§ **Problem to solve**: Write out the data exactly from its first line onward, ending with the line in which "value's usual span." appears.
▼
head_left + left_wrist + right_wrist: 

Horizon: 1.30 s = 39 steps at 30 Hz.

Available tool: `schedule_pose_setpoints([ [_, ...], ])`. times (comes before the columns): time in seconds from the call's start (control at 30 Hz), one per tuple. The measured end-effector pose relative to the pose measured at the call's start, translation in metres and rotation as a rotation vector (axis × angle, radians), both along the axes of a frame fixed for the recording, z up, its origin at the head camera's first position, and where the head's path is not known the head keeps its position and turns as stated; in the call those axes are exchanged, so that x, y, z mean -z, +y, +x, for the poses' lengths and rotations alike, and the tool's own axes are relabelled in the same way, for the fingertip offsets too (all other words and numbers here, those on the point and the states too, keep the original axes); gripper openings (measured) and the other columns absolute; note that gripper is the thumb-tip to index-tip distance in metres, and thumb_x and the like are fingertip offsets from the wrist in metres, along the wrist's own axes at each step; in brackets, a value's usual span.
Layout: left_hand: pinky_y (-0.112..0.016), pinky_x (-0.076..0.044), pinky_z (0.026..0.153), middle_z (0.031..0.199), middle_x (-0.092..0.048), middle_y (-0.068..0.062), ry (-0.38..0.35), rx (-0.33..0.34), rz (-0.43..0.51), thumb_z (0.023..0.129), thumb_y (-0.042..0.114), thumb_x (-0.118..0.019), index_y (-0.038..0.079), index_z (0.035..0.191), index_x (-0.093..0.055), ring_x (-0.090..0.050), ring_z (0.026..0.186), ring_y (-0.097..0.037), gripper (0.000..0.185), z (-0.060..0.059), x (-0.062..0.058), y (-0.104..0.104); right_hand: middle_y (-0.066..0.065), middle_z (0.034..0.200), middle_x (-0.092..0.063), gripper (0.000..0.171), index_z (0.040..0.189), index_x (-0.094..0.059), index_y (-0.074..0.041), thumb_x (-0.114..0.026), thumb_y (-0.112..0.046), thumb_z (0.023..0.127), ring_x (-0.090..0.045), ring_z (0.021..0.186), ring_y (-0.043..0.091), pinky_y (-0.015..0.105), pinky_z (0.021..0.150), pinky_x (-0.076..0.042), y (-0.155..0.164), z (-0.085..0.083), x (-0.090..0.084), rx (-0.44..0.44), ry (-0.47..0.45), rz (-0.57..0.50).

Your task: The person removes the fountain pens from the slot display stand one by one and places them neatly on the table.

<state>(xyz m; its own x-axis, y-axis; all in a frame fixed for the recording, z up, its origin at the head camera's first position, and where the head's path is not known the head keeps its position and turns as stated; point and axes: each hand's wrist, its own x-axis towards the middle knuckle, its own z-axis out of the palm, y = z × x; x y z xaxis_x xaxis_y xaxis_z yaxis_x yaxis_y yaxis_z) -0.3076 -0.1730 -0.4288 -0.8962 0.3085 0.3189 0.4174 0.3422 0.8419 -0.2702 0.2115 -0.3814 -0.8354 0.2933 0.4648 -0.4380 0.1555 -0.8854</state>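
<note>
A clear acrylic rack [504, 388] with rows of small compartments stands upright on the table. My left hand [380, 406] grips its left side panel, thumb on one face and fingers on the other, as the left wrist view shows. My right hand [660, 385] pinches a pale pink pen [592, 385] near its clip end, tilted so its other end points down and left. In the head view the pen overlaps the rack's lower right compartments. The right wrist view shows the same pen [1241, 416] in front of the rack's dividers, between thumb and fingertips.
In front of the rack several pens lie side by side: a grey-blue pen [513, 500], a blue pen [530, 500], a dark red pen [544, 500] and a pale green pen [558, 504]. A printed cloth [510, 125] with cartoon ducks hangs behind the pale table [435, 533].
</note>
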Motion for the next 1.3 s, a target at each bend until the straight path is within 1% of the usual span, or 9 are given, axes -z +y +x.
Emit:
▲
§ **Result of this exercise**:
head_left + left_wrist + right_wrist: 

Horizon: 1.30 s = 39 steps at 30 Hz.

Available tool: `schedule_pose_setpoints([ [_, ...], ])`. times (comes before the columns): time in seconds from the call's start (control at 30 Hz), one per tuple. The measured end-effector pose relative to the pose measured at the call's start, translation in metres and rotation as a rotation vector (axis × angle, radians), both along the axes of a frame fixed for the recording, z up, its origin at the head camera's first position, and where the head's path is not known the head keeps its position and turns as stated; in the call those axes are exchanged, so that x, y, z mean -z, +y, +x, for the poses' lengths and rotations alike, and the tool's own axes are relabelled in the same way, for the fingertip offsets too (all other words and numbers here, those on the point and the states too, keep the original axes); gripper openings (measured) and the other columns absolute; note that gripper is the thumb-tip to index-tip distance in metres, and thumb_x and the like are fingertip offsets from the wrist in metres, along the wrist's own axes at each step; in brackets, a value's usual span.

This exercise requires no additional answer.